We are in the laboratory stage of development for the perovskite cells. At the moment, our highest efficiencies are being achieved in the square millimeter range, or at least smaller than the square centimeter range. We haven’t yet been able to scale it up at all, so we can’t make any reliable predictions concerning stability and long-lasting efficiency. The use of toxic materials in perovskite doesn’t speak for the cells, though these materials can be replaced. Nonetheless, research is working on promising solutions.
To produce half-cut cells, silicon wafers are cut in half and connected in series. The benefit of this is that the electrical current density remains low, thereby minimizing ohmic losses, positively affecting the module’s efficiency. And the module still has considerable potential for development. The need to halve the cells is undoubtedly a disadvantage of this technology. It poses a potential risk as it can cause fractures and short circuits at the interface, and it requires more soldered connections which increases the possibility of error and generates additional costs. Of course, this is a field where automation can significantly lower the rate of error. In addition to half-cut cells, bifacial cells, where the rear side is also light-sensitive, are also opening up opportunities for generating higher yields.
What significance will multi-junction solar cells have in the future?
I think the development of so-called tandem solar cells and multispectral cells shows great potential. Perovskite solar cells can be easily combined with silicon or CIGS cells, which can further boost efficiency. Increasing efficiency is so important because it has an enormous influence on the total costs incurred by simultaneous reductions in surface area, cables, required working time etc. In addition, the cells should demonstrate technological maturity and stability, and pass a field test in realistic conditions.
In your opinion, which approaches in thin layer technology show considerable potential?
In my opinion, CIGS technologies, cadmium telluride (CdTe) technology and perovskite technology have a lot to offer in terms of lowering electricity production costs. In the intermediate term, I see real potential in perovskite-CIGS tandem solar cells. The upscaling of CIGS technology is currently developing at a breathtaking pace. Before long, new production facilities will be brought into service with the result that highly efficient and cost-effective modules will come onto the market in the near future, opening up competitive solutions for the energy market as well as for building integration. CIGS technologies also have a considerably shorter energy payback times than conventional silicon modules.
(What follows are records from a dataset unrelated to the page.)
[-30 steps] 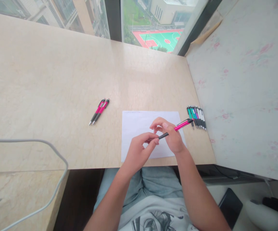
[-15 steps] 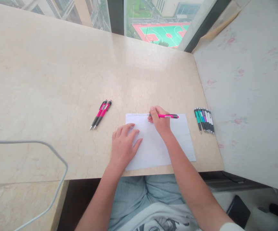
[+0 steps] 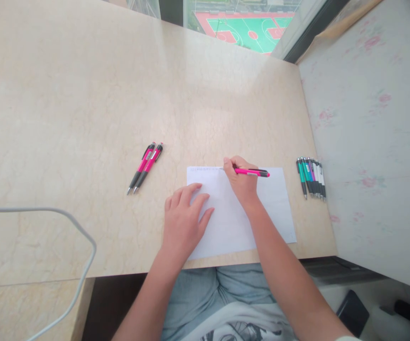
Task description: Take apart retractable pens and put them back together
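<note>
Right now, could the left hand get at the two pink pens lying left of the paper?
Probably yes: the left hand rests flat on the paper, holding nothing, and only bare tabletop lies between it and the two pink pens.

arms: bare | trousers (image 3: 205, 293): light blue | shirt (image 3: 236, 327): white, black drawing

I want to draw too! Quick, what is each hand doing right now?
Left hand: open, fingers spread flat on the white paper.
Right hand: closed around the pink pen, tip at the paper's top edge.

pink pen (image 3: 251, 172) — level, tip at white paper's (image 3: 276, 208) top edge
</note>
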Tool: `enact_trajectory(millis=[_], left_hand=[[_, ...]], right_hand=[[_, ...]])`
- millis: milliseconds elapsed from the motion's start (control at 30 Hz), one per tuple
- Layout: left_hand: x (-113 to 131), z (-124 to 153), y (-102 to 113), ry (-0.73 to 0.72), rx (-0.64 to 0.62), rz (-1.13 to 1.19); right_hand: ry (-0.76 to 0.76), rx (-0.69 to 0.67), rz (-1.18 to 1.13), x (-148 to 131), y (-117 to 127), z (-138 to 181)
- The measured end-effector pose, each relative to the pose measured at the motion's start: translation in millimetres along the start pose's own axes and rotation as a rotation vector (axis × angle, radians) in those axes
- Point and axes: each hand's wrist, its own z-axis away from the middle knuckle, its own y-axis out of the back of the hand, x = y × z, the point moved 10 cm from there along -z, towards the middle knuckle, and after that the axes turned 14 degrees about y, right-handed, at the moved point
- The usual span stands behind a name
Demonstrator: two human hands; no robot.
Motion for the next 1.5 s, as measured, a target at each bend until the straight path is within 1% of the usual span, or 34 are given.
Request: enact_trajectory(millis=[167,300,500,667,800,1000,1167,1333,1400,1500], left_hand=[[1,0,1,-0.005,0.015,-0.024],[2,1,2,-0.015,0.025,-0.029],[3,1,3,-0.021,0.035,-0.030],[2,2,2,-0.024,0.033,-0.032],[1,2,2,-0.018,0.029,-0.033],[2,1,2,-0.018,0.025,-0.034],[2,1,2,-0.018,0.025,-0.032],[2,1,2,-0.016,0.017,-0.026],[3,1,2,-0.021,0.019,-0.028],[2,1,2,-0.030,0.037,-0.018]], right_hand=[[0.009,-0.013,0.034,0,-1,-1],[-0.020,0.015,0.035,3,2,1],[0.021,0.020,0.064,0,0,1],[0.015,0.021,0.050,1,0,1],[-0.031,0.066,-0.007,7,5,3],[-0.016,0.078,0.003,6,6,3],[-0.057,0.107,-0.095,10,9,3],[-0.160,0.118,-0.332,18,14,3],[-0.202,0.124,-0.428,20,19,7],[-0.267,0.158,-0.535,20,34,20]])
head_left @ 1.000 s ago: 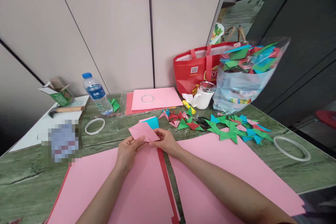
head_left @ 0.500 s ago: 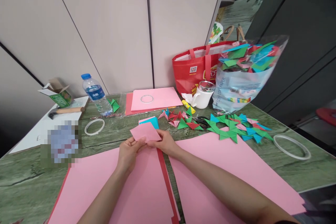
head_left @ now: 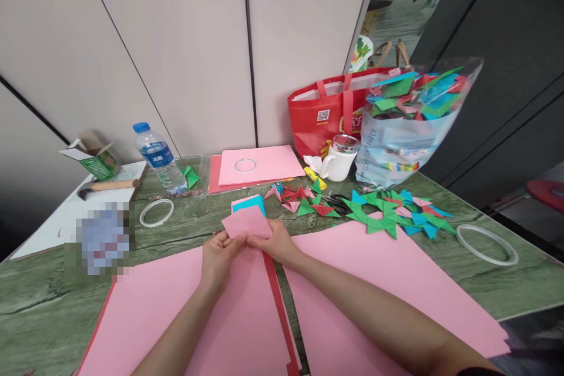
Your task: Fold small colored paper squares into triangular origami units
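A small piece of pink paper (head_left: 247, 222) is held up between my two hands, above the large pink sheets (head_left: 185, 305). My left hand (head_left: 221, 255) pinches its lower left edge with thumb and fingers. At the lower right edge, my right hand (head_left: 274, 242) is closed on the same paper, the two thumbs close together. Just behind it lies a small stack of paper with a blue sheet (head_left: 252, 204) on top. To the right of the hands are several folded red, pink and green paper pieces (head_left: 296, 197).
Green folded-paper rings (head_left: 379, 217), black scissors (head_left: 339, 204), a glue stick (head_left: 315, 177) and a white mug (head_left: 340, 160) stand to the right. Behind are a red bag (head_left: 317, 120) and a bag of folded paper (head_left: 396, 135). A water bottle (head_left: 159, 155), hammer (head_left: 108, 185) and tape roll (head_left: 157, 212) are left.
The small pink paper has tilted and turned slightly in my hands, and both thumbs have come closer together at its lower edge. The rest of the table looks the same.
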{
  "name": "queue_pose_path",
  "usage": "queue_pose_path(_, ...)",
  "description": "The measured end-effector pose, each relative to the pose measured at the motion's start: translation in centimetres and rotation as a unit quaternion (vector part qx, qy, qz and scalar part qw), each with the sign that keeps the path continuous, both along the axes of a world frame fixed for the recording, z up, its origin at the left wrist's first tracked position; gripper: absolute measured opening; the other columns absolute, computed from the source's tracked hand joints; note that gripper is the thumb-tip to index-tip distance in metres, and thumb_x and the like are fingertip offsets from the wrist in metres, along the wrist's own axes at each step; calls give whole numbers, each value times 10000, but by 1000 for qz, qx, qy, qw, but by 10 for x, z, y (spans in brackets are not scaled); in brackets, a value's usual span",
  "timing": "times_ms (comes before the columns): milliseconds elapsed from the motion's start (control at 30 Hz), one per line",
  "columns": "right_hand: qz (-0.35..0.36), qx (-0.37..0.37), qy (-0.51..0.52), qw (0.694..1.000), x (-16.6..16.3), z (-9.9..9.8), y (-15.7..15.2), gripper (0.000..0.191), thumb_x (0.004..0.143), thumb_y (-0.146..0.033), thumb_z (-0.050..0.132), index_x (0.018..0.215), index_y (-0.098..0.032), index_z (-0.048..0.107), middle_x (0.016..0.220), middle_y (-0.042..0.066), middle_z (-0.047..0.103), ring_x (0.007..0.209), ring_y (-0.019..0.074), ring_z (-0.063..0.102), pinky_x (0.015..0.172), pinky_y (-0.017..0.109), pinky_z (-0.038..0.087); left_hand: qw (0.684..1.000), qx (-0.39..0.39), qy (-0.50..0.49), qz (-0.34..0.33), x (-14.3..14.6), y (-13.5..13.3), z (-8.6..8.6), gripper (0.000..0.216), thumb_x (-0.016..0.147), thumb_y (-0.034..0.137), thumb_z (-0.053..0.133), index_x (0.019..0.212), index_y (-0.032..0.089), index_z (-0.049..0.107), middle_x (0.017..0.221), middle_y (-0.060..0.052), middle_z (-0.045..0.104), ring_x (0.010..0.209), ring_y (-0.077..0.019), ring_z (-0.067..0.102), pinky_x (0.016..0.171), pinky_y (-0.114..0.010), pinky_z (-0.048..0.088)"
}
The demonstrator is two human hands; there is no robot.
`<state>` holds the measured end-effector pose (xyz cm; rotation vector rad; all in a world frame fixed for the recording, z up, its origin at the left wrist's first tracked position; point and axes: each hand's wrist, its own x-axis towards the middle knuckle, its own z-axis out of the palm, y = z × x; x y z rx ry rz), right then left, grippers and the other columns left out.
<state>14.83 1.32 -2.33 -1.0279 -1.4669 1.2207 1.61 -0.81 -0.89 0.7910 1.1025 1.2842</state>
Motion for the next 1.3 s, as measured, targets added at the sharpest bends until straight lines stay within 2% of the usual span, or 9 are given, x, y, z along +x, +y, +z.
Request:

It is one thing to develop efficient cell concepts, but integrating them into production processes is another thing. Which factors play a role in this?
First of all, reliable processes must be developed in the laboratory and the process window must allow large areas to be covered when it is scaled up. Then it comes down to the productivity parameters which have to be achieved, such as plant throughput, yield or material costs. This requires a certain level of automation, which opens up opportunities to further develop and utilize concepts such as those envisaged in Industry 4.0. As far as technical expertise in Germany and particularly in Baden-Württemberg is concerned, for instance in mechanical engineering, I think we can make a sizable and significant contribution to industrial maturity and ultimately to global production.